Views are virtual tables recomputed at runtime from a query.

#### Source parameters

| Parameter  | Description                                          |
| ---------- | ---------------------------------------------------- |
| Location   | Enter the database, schema, and table (view) name.   |
| Properties | Define or infer schema. Add a description if needed. |
| Preview    | Load data based on the view's underlying query.      |

#### Target parameters

| Parameter  | Description                                                                       |
| ---------- | --------------------------------------------------------------------------------- |
| Location   | Define the name of the view to be created or replaced.                            |
| Properties | Define certain properties of the table. The schema cannot be changed for targets. |
| Preview    | Load a preview of the resulting view.                                             |

<Note>
  Every time the pipeline runs, the target is overwritten. This is because the view is recomputed
  from scratch based on the underlying logic, and any previously materialized results are discarded.
  No additional write modes are supported.
</Note>

### Seeds

Seeds are lightweight CSV datasets defined in your project. Seeds are source-only.

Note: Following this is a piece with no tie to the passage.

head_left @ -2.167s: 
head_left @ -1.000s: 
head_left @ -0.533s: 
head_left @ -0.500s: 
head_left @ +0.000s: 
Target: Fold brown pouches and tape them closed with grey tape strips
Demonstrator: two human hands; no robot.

| Parameter  | Description                                                                                                            |
| ---------- | ---------------------------------------------------------------------------------------------------------------------- |
| Properties | Copy-paste your CSV data and define certain [properties](https://docs.getdbt.com/reference/seed-configs) of the table. |
| Preview    | Load a preview of your seed in table format.                                                                           |

<Note>
  Seeds are implemented as [dbt seeds](https://docs.getdbt.com/docs/build/seeds) under the hood. The
  CSV data you define is stored in your Prophecy project files and materialized as a table in your
  data warehouse. This table is created in the [default target
  dataset](/data-analysis/environment/connections/bigquery#connection-parameters) specified in your
  BigQuery connection.
</Note>

## Reusing and sharing tables

After you create a table in Prophecy, you can reuse its configuration across your entire project. All created tables appear in the [Project](/data-analysis/development/studio/studio) tab in the left sidebar. To make tables available to other teams, you can share your project as a package in the [Package Hub](/data-analysis/development/extensibility/package-hub/package-hub). Other users will be able to use the shared table configuration, provided they have the necessary permissions in BigQuery to access the underlying data.